Many taxpayers are experiencing significant financial difficulties due to the economic flux caused by the COVID-19 crisis, and might require a tax filing extension above and beyond the new filing deadline. However, it is important to note that the tax filing extension does not extend to tax payments. In the following article, Optima Tax Relief reviews what taxpayers need to know about federal tax payments after applications for filing extensions are submitted.

The majority of taxpayers’ federal and state tax filing deadlines have been extended to July 15, 2020 for the 2019 tax year. However, some taxpayers may need additional time to prepare and file their tax returns due to unforeseen challenges that may be related to the COVID-19 outbreak. If this is the case, taxpayers may request an extension to file, which gives taxpayers an October 15, 2020 deadline. The filing extension is not a payment extension – taxpayers must pay all taxes due for the 2019 tax year by July 15th. The deadline to file an extension for the 2019 tax year is July 15th.

How to Request a Filing Extension

To achieve a filing extension, taxpayers have to perform one or both of the following actions:

  • Use Free File, tax software packages, or the services of a tax preparation professional to file Form 4868.
  • Pay  all or part of the tax obligation using an electronic payment process and choose Form 4868 as the payment type.
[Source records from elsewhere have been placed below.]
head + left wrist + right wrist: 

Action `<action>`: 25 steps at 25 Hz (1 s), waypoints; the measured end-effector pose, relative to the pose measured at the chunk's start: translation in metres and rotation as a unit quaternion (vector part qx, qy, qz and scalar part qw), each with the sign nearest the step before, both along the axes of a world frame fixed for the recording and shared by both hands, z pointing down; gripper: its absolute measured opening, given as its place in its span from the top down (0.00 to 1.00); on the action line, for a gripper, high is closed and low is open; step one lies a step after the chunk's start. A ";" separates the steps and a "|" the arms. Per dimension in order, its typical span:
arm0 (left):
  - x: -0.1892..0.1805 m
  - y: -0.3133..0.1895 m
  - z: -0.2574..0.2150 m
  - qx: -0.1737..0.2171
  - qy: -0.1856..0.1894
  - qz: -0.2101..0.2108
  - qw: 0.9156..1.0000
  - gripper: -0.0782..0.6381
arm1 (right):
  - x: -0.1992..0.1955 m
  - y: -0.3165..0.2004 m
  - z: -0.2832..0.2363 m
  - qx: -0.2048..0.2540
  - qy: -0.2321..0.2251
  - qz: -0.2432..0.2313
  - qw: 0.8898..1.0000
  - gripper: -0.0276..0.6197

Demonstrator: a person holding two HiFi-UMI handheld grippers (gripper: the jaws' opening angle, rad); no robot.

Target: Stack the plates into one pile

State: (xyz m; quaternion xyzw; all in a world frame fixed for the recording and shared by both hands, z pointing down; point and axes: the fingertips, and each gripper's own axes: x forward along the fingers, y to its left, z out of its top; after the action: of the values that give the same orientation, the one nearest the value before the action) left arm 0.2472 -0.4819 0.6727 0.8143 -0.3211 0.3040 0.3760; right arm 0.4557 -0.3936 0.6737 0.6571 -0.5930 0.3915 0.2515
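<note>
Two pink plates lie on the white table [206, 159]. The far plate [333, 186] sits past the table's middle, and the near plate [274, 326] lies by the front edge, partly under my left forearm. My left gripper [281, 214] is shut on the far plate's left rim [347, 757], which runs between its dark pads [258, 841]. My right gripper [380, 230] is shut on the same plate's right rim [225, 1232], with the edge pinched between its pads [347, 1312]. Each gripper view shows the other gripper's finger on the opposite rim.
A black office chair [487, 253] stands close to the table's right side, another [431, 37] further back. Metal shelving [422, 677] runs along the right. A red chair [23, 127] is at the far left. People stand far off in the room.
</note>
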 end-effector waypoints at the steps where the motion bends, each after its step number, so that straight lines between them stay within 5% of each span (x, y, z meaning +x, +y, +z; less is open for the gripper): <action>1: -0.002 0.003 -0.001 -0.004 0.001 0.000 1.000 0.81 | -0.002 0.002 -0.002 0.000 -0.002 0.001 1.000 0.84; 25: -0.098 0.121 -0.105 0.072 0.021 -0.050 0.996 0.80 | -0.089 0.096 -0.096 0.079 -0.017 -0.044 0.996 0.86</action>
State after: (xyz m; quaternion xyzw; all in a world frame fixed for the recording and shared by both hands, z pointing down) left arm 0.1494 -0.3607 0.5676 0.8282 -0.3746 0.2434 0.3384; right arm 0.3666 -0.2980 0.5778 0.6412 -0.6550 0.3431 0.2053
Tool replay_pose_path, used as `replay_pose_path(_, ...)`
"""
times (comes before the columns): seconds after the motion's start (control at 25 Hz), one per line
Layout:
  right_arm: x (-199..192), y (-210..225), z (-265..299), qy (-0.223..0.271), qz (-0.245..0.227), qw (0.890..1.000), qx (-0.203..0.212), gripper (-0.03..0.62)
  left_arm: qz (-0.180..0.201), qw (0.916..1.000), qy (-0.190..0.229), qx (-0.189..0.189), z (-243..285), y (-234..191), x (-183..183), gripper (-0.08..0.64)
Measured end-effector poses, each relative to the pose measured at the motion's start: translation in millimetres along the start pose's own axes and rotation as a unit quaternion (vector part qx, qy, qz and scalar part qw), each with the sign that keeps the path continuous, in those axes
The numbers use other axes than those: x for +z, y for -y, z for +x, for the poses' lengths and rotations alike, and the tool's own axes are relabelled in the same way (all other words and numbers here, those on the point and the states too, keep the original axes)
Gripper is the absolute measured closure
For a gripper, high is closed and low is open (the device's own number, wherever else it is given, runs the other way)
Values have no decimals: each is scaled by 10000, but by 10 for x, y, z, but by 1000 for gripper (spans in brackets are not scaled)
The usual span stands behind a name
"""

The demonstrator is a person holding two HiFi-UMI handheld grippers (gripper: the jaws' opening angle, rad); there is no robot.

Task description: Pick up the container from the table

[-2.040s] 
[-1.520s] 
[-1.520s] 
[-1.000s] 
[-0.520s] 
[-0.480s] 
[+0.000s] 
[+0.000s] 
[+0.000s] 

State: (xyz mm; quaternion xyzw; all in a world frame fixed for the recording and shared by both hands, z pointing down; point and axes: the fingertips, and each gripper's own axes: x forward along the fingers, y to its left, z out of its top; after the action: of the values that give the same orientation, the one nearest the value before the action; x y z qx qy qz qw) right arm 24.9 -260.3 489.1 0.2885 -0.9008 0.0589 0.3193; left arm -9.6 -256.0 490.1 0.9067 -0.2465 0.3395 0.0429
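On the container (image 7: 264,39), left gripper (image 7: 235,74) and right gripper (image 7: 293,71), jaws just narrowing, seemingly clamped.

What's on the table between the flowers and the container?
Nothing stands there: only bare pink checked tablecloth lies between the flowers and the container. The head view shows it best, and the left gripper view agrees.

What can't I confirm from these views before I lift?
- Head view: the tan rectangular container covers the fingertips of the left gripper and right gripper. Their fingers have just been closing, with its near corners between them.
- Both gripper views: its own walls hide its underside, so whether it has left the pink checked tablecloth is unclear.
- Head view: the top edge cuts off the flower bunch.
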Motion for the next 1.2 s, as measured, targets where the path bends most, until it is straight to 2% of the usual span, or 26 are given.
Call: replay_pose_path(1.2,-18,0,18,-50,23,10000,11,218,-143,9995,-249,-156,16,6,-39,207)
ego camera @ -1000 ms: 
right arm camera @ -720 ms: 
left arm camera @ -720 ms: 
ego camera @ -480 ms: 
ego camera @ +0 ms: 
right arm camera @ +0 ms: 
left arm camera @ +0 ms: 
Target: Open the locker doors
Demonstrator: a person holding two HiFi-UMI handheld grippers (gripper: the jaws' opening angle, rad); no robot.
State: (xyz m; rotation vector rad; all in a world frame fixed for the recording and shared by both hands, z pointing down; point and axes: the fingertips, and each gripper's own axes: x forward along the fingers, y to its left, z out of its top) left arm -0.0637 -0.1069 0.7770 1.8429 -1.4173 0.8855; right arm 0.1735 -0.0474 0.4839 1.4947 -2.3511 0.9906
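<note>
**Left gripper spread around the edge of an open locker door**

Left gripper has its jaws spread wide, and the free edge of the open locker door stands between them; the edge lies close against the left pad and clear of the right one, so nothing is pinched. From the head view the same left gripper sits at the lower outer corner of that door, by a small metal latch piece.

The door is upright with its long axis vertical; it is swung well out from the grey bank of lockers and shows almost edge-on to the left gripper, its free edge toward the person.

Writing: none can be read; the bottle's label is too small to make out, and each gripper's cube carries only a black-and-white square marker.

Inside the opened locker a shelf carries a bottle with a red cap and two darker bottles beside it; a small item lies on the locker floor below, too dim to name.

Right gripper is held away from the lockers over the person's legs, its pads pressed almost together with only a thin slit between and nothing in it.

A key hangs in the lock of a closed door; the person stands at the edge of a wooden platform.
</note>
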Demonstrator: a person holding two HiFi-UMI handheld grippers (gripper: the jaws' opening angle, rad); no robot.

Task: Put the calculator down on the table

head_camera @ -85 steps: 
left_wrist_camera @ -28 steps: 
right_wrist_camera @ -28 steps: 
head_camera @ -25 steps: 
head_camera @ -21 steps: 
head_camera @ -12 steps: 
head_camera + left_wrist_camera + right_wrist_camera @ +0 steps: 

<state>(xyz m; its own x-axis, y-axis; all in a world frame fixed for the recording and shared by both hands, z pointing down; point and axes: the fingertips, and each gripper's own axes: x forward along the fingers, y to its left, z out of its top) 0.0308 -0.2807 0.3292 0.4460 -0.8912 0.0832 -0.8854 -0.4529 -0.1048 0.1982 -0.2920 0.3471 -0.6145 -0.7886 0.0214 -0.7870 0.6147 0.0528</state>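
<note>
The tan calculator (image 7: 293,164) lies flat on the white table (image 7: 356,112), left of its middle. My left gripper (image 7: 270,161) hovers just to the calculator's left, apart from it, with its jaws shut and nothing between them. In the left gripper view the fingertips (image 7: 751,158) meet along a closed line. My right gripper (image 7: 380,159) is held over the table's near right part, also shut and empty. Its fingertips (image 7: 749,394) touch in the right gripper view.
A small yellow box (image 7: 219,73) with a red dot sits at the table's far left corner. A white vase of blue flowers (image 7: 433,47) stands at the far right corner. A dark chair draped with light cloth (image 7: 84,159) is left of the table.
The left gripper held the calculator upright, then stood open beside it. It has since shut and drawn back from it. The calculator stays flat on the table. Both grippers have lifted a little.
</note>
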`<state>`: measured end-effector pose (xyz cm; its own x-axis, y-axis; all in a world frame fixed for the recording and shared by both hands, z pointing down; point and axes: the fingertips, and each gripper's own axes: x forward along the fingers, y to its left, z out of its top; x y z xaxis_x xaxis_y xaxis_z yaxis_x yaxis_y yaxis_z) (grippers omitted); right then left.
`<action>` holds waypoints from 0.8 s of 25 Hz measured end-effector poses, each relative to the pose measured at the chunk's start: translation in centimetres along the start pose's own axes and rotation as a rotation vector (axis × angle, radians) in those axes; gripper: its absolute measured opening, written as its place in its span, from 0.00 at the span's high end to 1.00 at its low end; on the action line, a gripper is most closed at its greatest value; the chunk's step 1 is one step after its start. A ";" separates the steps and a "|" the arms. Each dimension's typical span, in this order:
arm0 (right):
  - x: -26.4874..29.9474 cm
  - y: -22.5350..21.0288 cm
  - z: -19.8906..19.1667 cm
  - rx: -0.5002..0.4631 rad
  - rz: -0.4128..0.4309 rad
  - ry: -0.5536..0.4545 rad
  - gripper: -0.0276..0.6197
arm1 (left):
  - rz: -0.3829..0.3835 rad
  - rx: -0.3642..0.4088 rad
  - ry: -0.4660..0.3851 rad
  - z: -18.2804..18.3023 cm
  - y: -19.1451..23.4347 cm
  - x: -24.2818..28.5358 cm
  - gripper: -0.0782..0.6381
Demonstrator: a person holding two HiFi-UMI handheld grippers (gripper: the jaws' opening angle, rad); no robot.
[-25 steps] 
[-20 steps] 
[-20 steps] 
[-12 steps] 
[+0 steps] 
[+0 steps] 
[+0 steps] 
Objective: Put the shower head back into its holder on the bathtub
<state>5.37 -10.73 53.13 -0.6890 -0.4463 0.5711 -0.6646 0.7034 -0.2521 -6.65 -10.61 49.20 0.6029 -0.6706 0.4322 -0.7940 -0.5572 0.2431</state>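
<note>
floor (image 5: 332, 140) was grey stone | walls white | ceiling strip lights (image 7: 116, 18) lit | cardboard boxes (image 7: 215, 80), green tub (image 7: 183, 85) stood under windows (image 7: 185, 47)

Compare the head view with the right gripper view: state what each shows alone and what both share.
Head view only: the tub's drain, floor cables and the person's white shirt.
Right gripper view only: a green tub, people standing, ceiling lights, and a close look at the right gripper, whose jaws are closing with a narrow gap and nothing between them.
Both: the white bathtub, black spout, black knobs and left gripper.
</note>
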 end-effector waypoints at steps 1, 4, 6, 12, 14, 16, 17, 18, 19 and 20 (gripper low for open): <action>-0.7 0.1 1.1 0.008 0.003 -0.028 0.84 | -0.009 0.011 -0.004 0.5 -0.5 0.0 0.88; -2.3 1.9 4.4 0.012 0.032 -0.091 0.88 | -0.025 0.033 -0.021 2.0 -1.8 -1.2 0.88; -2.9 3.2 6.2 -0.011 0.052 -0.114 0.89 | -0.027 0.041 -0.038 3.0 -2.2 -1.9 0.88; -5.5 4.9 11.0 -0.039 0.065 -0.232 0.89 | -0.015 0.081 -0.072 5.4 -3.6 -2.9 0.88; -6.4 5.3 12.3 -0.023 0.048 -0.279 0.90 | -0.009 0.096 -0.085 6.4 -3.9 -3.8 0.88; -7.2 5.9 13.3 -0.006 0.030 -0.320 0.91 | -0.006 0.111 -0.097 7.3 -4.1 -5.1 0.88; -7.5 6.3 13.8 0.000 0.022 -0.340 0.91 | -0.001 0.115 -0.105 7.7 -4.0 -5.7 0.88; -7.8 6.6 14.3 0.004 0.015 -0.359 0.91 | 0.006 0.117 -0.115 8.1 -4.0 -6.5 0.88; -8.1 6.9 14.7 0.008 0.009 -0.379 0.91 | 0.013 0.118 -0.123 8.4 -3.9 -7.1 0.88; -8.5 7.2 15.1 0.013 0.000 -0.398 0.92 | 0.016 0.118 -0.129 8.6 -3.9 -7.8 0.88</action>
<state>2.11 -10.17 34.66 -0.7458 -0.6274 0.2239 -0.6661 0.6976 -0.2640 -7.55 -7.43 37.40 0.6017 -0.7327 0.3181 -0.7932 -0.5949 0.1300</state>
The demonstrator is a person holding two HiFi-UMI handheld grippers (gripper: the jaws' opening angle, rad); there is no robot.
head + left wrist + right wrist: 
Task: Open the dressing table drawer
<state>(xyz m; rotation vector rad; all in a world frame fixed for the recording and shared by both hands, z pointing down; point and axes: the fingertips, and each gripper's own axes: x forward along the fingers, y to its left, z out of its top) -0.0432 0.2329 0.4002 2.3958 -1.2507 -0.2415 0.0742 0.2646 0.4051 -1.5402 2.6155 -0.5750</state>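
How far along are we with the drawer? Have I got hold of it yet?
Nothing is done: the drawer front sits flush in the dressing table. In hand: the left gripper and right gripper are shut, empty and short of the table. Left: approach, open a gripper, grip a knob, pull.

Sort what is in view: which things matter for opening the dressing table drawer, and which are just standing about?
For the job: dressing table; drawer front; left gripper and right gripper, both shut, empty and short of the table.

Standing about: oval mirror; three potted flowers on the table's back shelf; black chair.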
Taxpayers may choose to enroll in the Electronic Federal Tax Payment System for this purpose.

When a taxpayer submits their tax payment on or before the deadline, an extension will automatically process. Although the IRS has begun to process paper tax returns delivered by mail, the processing time is longer than with the electronic filing options. Taxpayers who have sent a paper return by mail that has not yet been processed are advised not to file a second tax return or contact the IRS to check their acceptance or processing status.